Perusahaan existing cenderung melakukan inovasi berkelanjutan, yaitu inovasi yang sesuai dengan perubahan kebutuhan konsumen. Posisi kompetitif yang telah dibangun membuat perusahaan menjadi lamban dan cenderung enggan melakukan inovasi baru, dan bahkan menolak menerima inovasi tersebut. Contoh kasus di atas, memberikan pelajaran, bahwa perusahaan yang sedang memimpin pasar, tidak boleh meremehkan inovasi baru yang memberikan alternatif produk subsitusi.
Agar mampu bertahan, perusahaan harus selalu memperhatikan perkembangan inovasi baru dengan fitur-fitur yang unik dan berbeda, namun bisa menjadi produk subsitusi. Perusahaan dapat membuat parameter atau indikator yang mengukur sampai sejauh mana suatu inovasi akan menjadi disrupsi bagi produk yang sudah ada.

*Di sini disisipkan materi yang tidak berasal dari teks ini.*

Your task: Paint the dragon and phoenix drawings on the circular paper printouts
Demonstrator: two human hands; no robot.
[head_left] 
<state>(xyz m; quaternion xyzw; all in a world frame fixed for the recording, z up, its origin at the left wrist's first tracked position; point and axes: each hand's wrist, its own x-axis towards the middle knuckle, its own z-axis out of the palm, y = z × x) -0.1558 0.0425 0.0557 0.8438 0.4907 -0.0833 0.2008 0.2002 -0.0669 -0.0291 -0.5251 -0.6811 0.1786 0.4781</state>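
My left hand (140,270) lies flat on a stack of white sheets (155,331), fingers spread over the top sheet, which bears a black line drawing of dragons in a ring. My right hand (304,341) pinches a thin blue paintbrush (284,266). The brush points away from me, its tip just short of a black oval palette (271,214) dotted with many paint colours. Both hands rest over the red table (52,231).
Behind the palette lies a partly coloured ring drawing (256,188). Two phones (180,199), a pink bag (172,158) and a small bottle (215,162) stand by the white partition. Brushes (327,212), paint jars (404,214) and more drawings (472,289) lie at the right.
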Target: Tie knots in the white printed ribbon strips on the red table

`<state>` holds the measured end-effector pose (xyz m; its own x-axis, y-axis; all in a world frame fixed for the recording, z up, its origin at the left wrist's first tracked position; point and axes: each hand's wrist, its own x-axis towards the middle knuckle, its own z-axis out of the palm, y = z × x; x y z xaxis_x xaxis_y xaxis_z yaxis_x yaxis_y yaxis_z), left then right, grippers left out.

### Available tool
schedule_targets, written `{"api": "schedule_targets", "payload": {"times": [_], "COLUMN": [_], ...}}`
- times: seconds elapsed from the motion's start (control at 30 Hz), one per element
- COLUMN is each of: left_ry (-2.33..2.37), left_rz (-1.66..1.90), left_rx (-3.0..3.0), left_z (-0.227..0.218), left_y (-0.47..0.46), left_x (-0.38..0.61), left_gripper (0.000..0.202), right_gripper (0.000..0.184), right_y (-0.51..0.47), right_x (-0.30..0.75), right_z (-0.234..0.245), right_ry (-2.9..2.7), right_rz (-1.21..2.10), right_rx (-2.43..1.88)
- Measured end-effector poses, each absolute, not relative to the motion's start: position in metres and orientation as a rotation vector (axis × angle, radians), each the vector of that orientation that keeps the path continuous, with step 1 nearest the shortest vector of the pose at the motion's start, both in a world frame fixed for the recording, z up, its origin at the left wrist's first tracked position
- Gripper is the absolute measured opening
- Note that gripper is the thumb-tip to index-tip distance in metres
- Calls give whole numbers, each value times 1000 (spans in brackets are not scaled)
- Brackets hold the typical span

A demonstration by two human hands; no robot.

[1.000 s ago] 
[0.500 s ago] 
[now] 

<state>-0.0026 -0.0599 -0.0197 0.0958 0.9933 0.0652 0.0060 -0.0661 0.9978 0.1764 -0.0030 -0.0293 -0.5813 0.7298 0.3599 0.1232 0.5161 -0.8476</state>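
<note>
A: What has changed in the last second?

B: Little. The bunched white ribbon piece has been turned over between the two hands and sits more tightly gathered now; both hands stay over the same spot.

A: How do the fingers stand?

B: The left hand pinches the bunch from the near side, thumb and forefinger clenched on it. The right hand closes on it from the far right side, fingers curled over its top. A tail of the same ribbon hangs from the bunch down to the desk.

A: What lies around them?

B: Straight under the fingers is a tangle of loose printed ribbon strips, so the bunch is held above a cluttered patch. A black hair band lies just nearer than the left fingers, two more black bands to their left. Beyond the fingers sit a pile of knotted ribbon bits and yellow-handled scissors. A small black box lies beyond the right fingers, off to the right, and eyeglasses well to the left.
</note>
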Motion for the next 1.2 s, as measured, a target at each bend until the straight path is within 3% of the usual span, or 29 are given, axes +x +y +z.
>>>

Sebagai contoh, teknologi Electric Vehicle (EV.) yang saat ini mulai menjadi disrupsi pasar kendaraan berbahan baku minyak. Dengan mengukur harga jual, kapasitas, dan daya isi baterai EV, dari tahun ke tahun. Dengan mengukur dan mengamati perkembangan gap tersebut, maka perusahaan dapat mengantisipasi kemungkinan disrupsi dari inovasi baru dan menyiapkan langkahlangkah menghadapinya.